#### Your objective
Your answer must be an exact transcription of every record below, with the pictures omitted.

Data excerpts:
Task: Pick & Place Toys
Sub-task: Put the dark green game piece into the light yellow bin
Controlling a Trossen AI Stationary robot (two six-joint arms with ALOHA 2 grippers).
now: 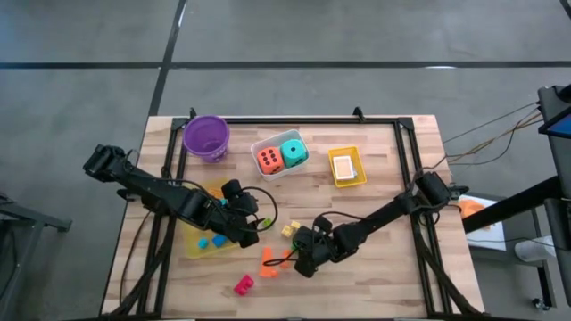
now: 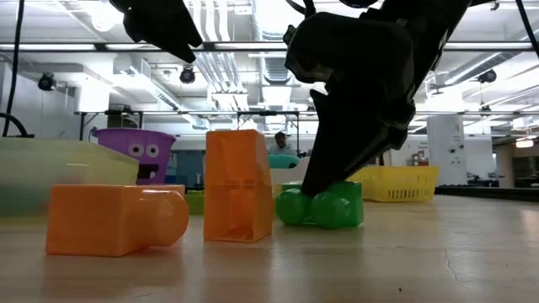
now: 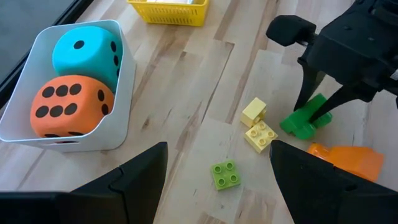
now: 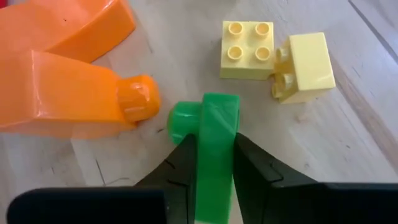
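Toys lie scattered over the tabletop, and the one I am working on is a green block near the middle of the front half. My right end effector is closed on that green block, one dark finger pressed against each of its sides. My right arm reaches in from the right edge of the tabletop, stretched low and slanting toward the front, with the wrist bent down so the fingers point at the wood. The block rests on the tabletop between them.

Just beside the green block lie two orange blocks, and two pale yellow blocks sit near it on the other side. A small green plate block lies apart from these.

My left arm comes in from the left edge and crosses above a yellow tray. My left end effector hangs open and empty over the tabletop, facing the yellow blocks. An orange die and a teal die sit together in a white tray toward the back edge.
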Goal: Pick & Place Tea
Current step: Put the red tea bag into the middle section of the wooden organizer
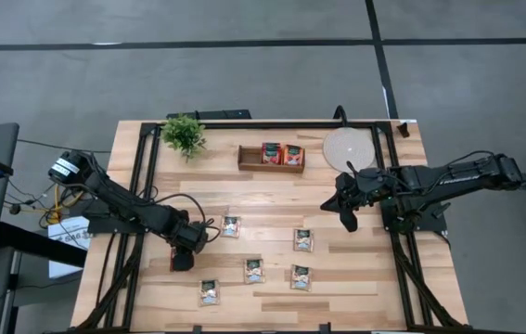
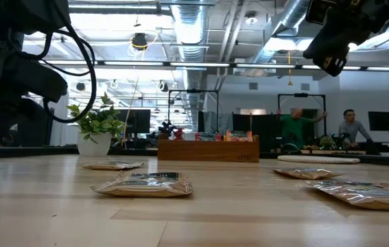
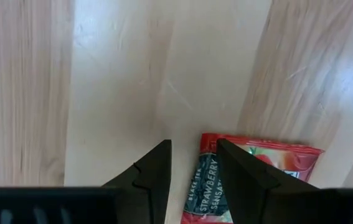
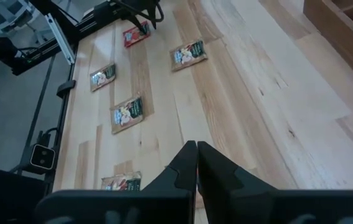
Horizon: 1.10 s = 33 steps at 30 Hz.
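Pale wooden planks make up the surface [image 1: 272, 199], with grey floor all round and an office beyond. At twelve o'clock sits a wooden tray [image 1: 271, 158] already holding two red sachets, a small plant [image 1: 184, 134] at eleven and a pale disc [image 1: 350, 148] at one.

Toward eight o'clock the left hand [image 3: 193, 163] is down low with its fingers released and parted over one edge of a red strawberry sachet [image 3: 251, 177], which lies flat on the planks and is not gripped. Five pale sachets lie apart around six o'clock, the nearest [image 1: 231, 225] just beside the left arm. The right hand [image 4: 196, 163] hangs clenched and empty above the three o'clock side.

Risk, as I judge it: the sachet is thin and flat, and only its edge lies between the fingers, so closing could skid it away or pinch a mere corner. Open planks run between here and the tray, though the lift should clear the nearby sachet. The near edge at six o'clock is close to the lowest sachets.
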Each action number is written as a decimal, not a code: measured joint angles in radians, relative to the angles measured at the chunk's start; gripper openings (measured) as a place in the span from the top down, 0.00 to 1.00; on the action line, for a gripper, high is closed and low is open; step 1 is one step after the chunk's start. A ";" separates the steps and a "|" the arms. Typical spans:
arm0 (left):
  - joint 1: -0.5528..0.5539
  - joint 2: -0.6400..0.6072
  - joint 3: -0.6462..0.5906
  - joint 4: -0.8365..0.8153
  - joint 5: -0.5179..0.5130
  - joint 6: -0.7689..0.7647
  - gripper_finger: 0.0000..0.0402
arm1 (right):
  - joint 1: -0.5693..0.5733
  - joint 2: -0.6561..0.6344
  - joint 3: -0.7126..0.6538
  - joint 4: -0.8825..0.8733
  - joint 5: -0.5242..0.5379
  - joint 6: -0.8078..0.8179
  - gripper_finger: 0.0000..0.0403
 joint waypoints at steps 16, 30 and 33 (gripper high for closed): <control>0.000 -0.003 -0.045 0.058 0.022 -0.032 0.77 | 0.000 0.000 0.000 0.000 0.000 0.000 0.99; 0.001 -0.001 -0.045 0.060 0.020 -0.055 0.94 | 0.000 0.000 0.000 0.000 0.000 0.000 0.99; 0.001 0.000 -0.038 0.057 0.016 -0.062 0.97 | 0.000 0.000 0.000 0.000 0.000 0.000 0.99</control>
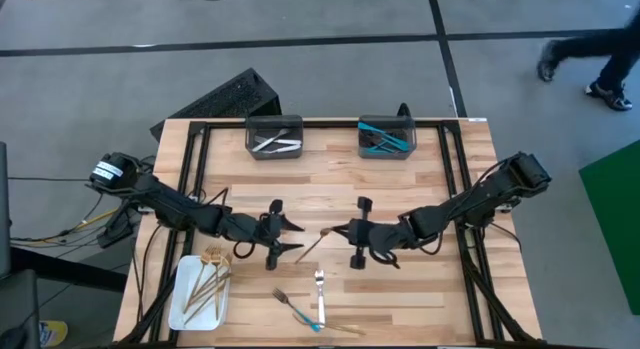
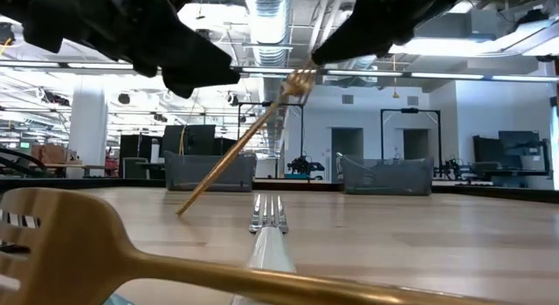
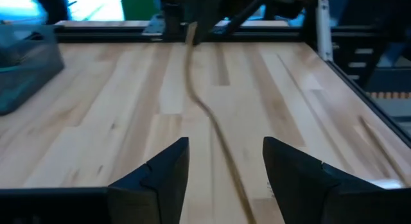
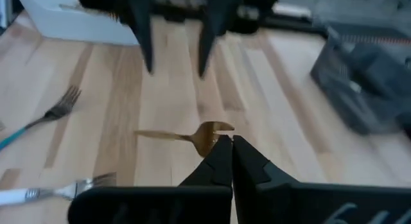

#### Exercise result
Task: Pick & Place Toys
Sub-task: Put the dark green game piece into the light yellow bin
Controlling a Trossen AI Stationary robot (two six-joint arms with ALOHA 2 grippers).
now: 
now: 
now: 
now: 
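Toys lie scattered over the tabletop, and the one I am working on is a green block near the middle of the front half. My right end effector is closed on that green block, one dark finger pressed against each of its sides. My right arm reaches in from the right edge of the tabletop, stretched low and slanting toward the front, with the wrist bent down so the fingers point at the wood. The block rests on the tabletop between them.

Just beside the green block lie two orange blocks, and two pale yellow blocks sit near it on the other side. A small green plate block lies apart from these.

My left arm comes in from the left edge and crosses above a yellow tray. My left end effector hangs open and empty over the tabletop, facing the yellow blocks. An orange die and a teal die sit together in a white tray toward the back edge.
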Goal: Pick & Place Tea
Current step: Put the red tea bag into the middle section of the wooden organizer
Horizon: 1.10 s = 33 steps at 30 Hz.
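Pale wooden planks make up the surface [image 1: 272, 199], with grey floor all round and an office beyond. At twelve o'clock sits a wooden tray [image 1: 271, 158] already holding two red sachets, a small plant [image 1: 184, 134] at eleven and a pale disc [image 1: 350, 148] at one.

Toward eight o'clock the left hand [image 3: 193, 163] is down low with its fingers released and parted over one edge of a red strawberry sachet [image 3: 251, 177], which lies flat on the planks and is not gripped. Five pale sachets lie apart around six o'clock, the nearest [image 1: 231, 225] just beside the left arm. The right hand [image 4: 196, 163] hangs clenched and empty above the three o'clock side.

Risk, as I judge it: the sachet is thin and flat, and only its edge lies between the fingers, so closing could skid it away or pinch a mere corner. Open planks run between here and the tray, though the lift should clear the nearby sachet. The near edge at six o'clock is close to the lowest sachets.
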Each action number is written as a decimal, not a code: measured joint angles in radians, relative to the angles measured at the chunk's start; gripper openings (measured) as a place in the span from the top down, 0.00 to 1.00; on the action line, for a gripper, high is closed and low is open; step 1 is one step after the chunk's start. A ";" separates the steps and a "|" the arms. Typical spans:
arm0 (left):
  - joint 1: -0.5528..0.5539
  - joint 2: -0.6400..0.6072
  - joint 3: -0.6462..0.5906
  - joint 4: -0.8365..0.8153
  - joint 5: -0.5179..0.5130
  - joint 6: -0.7689..0.7647
  - gripper_finger: 0.0000..0.0402
arm1 (right):
  - joint 1: -0.5693..0.5733
  - joint 2: -0.6561..0.6344
  - joint 3: -0.7126..0.6538
  - joint 4: -0.8825..0.8733
  - joint 5: -0.5242..0.5379
  - joint 6: -0.8078..0.8179
  - gripper_finger: 0.0000..0.0403
 joint waypoints at steps 16, 30 and 33 (gripper high for closed): <control>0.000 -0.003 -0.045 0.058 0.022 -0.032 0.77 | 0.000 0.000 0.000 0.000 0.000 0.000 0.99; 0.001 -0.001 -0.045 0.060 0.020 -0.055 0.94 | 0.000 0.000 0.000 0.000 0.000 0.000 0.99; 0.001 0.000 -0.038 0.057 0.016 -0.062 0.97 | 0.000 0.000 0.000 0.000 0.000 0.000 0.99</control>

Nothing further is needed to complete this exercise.